SECTION 11. Observer’s right. For the period of one year from the date of this Agreement, upon notice from the Representative to the Company, the Representative shall have the right to send a representative (who need not be the same individual from meeting to meeting) to observe each meeting of the Board of Directors of the Company; provided that such representative shall sign a Regulation FD compliant confidentiality agreement which is reasonably acceptable to the Representative and its counsel in connection with such representative’s attendance at meetings of the Board of Directors; and provided further that upon written notice to the Representative, the Company may exclude the representative from meetings where, in the written opinion of counsel for the Company, the representative’s presence would destroy the attorney-client privilege.
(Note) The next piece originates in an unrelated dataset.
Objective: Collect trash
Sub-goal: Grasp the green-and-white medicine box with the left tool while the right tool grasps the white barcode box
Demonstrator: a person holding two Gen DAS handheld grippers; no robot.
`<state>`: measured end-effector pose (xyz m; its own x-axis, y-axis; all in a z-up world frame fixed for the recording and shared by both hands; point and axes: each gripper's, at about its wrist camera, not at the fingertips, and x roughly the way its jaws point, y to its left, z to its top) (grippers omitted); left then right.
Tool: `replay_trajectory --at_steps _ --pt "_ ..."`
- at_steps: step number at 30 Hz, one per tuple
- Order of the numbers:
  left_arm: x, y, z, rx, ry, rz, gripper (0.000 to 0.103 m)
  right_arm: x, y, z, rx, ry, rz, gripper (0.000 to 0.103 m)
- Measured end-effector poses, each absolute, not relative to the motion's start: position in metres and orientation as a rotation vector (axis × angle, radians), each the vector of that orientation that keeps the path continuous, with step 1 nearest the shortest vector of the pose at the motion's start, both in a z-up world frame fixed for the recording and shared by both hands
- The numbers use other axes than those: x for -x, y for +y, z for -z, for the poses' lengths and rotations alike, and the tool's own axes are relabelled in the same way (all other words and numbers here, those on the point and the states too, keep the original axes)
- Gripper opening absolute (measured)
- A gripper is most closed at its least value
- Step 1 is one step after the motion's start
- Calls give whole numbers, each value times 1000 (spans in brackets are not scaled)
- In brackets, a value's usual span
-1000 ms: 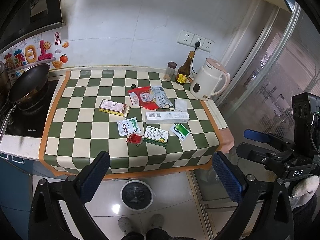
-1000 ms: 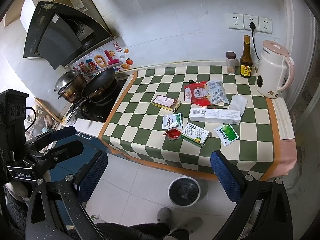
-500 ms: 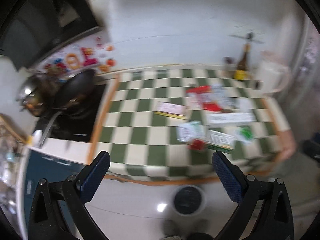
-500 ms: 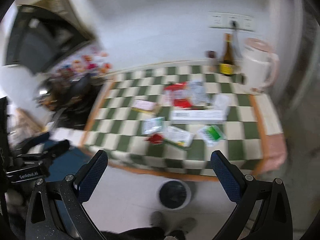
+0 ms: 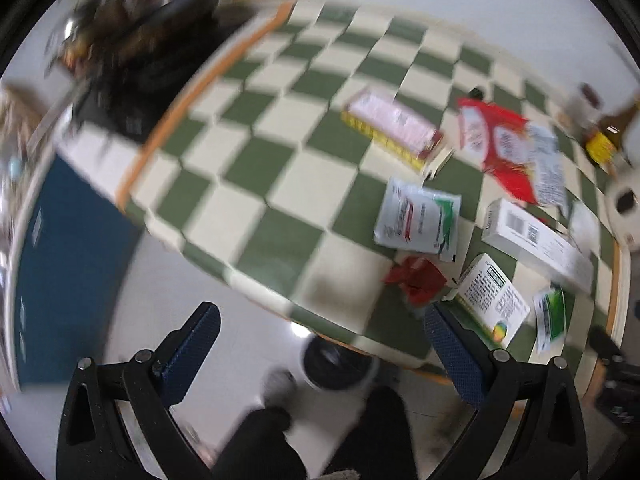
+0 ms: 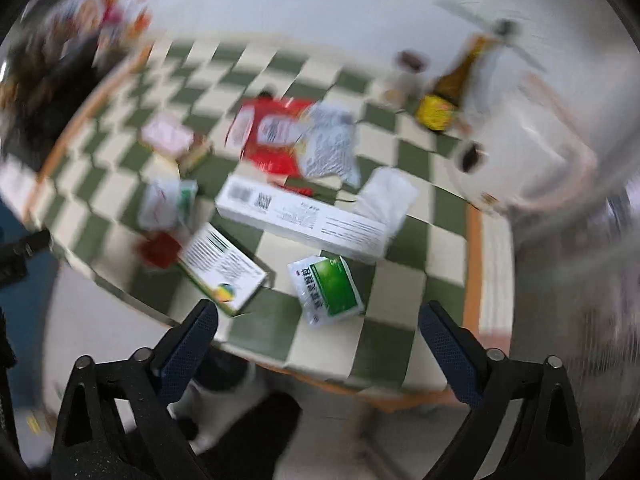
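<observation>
Trash is shown scattered over the right half of the checkered counter (image 5: 256, 184), toward its front edge. A crumpled red wrapper (image 5: 416, 278) lies near the front edge, just beside a white-and-green sachet (image 5: 420, 220) behind it and a white box with a green edge (image 5: 494, 300) to its right. A green-and-white packet (image 6: 326, 290) is seen nearest the front edge on the right side, and a long white box (image 6: 304, 218) lies behind it. Farther back, a red pouch (image 6: 272, 136) is overlapped by a clear printed bag (image 6: 330, 148), and a pink-topped yellow box (image 5: 394, 128) lies to their left. A white tissue (image 6: 386, 196) touches the long box's right end. At the back right corner a dark bottle with a yellow label (image 6: 444, 96) and a white kettle (image 6: 528, 152) are blurred. A round bin (image 5: 336, 364) stands on the floor below the front edge. The left gripper (image 5: 320, 356) is held released, its fingers wide apart and empty, off the front edge. The right gripper (image 6: 318, 348) is likewise released and empty, over the front edge just in front of the green-and-white packet. Both views are smeared by motion blur.
</observation>
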<state>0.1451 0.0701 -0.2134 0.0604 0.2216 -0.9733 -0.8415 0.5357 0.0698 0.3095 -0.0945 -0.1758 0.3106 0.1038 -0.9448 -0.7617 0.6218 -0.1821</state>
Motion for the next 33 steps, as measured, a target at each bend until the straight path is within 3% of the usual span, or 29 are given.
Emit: replay_trajectory --at_steps 10,12,15,20,21,24,30,33 --pt "-178 31 290 1130 1338 -962 103 -380 -15 309 1180 1181 -947 90" --pt "-187 25 294 1207 1320 -936 103 -383 -11 320 1211 1171 -944 76" --pt "-206 19 296 1281 1294 -898 103 -401 -9 316 1053 1256 -966 63" --pt "-243 13 299 1326 1289 -899 102 -441 -23 299 772 1346 -876 59" --pt "-251 11 301 1317 1311 -915 99 -448 -27 297 741 1338 -846 59" --pt "-267 7 307 1246 1381 -951 73 -460 -36 298 694 1332 -780 59" --pt "-319 -19 294 764 1516 -810 71 -468 -39 333 638 1469 -753 59" --pt "-330 -19 291 725 1508 -802 72 -465 -37 348 629 1467 -749 59"
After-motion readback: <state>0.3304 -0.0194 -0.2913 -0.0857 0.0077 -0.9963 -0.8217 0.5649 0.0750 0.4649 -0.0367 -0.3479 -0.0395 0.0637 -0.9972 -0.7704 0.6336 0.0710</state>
The Company agrees to give the Representative written notice of each such meeting and to provide the Representative with an agenda and minutes of the meeting no later than it gives such notice and provides such items to the other directors, and reimburse the representative of the Representative for his or her reasonable out-of-pocket expenses incurred in connection with its attendance at the meeting, including but not limited to, food, lodging and transportation, as well fees or compensation not in excess of those received by other non-employee members of the board of directors of the Company.

 

SECTION 12. Notices. All communications hereunder shall be in writing and shall be mailed, hand delivered or emailed to the parties hereto as follows:

 

If to the Underwriters:

 

Univest Securities, LLC

375 Park Avenue, 15th Floor

New York, NY 10152

Attn: Mr. Edric Guo, COO

Email: [    ]

 

With a copy (which shall not constitute notice) to:

 

Hunter Taubman Fischer & Li LLC

800 Third Avenue, Suite 2800
New York, NY 10022
Attn: Ying Li, Esq.

Email: [    ]

 

If to the Company:

 

Zhong Yang Financial Group Limited

118 Connaught Road West Room 1101

Hong Kong

Attn: Mr. Ka Fai Yuen, CEO

Email: [    ]

 

With a copy (which shall not constitute notice) to:

 

Ortoli Rosenstadt LLP

366 Madison Avenue, 3rd Floor

New York, NY 10017

Attn: William S. Rosenstadt, Esq.

Attn: Mengyi “Jason” Ye, Esq.

Emails: [    ]; [    ]

 

Any party hereto may change the address for receipt of communications by giving written notice to the others.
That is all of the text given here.